O mais impressionante é que mesmo com um gigantesco número de peregrinos não se registra nenhuma briga ou discussão ao decorrer da caminhada.

Durante a celebração do Arbaeen centenas de líderes religiosos e seguidores de escolas islâmicas diversas participam nesta cerimônia para demonstrar sua solidariedade e simpatia com a causa do Imam Hussein (A.S.), o qual não foi o Imam de um grupo ou sociedade e sim o Imam e líder de toda a humanidade contra a injustiça e opressão. Dezenas de autoridades iraquianas, desde o primeiro ministro, ministros e comandantes militares verificaram de perto os serviços de segurança prestados pelo governo e acompanham todo a rede de serviços totalmente voluntários prestados por parte da população.

O mais impressionante é a classe diversificada de pessoas que fazem esta peregrinação, que vai desde o jovem até as crianças, bebês, mulheres, homens, idosos e até mesmo deficientes físicos. Todos se honram ao realizar este trajeto para visitar o Imam Hussein (A.S.), renovando seus votos de fidelidade para com a sua mensagem, que nada mais é que a mensagem da essência do Islã como prega a tradição do Profeta Mohammad (P.E.C.E), a mensagem que reprime a opressão e a injúria aos seus princípios.

Anualmente, centenas de meios de comunicação, locais e internacionais, estão presentes no Iraque para cobrir este evento que é considerado um dos mais grandiosos do mundo islâmico, e que revela a mensagem do Islã contra a injustiça e opressão, como pregada pelo Imam Hussein (A.S.) e seus companheiros em Karbala.

O que afirmar que o importante não é a quantidade de pessoas que lutaram ao lado do Imam Hussein (A.S.), pois que foram poucas e foram martirizadas, o mais importante é que a mensagem do Imam Hussein (A.S.) chegou às nações, e foi este o destino desenhado por Deus para esta grandiosa personalidade da história do Islam.
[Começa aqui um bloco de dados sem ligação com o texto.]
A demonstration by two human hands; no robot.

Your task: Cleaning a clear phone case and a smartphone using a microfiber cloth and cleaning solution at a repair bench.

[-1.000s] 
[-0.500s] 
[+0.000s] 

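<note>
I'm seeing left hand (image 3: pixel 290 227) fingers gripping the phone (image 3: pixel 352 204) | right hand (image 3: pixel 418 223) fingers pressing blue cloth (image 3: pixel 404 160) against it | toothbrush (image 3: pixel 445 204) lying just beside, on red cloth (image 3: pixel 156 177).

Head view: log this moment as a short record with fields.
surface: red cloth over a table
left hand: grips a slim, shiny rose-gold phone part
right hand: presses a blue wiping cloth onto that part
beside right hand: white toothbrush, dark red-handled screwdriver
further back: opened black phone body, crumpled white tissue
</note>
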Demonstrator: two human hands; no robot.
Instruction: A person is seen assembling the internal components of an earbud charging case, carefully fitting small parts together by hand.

Sua mensagem foi de rejeição à injuria e hipocrisia dos governantes que se nomeavam como islâmicos, mas que nada mais os interessava do que a permanência em seus postos e a corrupção, e no fundo eles nem ao menos tinham uma verdadeira crença no Islã, algo que foi claramente demonstrado pelo vil e desviado governante da época, Yazid ibn Mu´awiyah.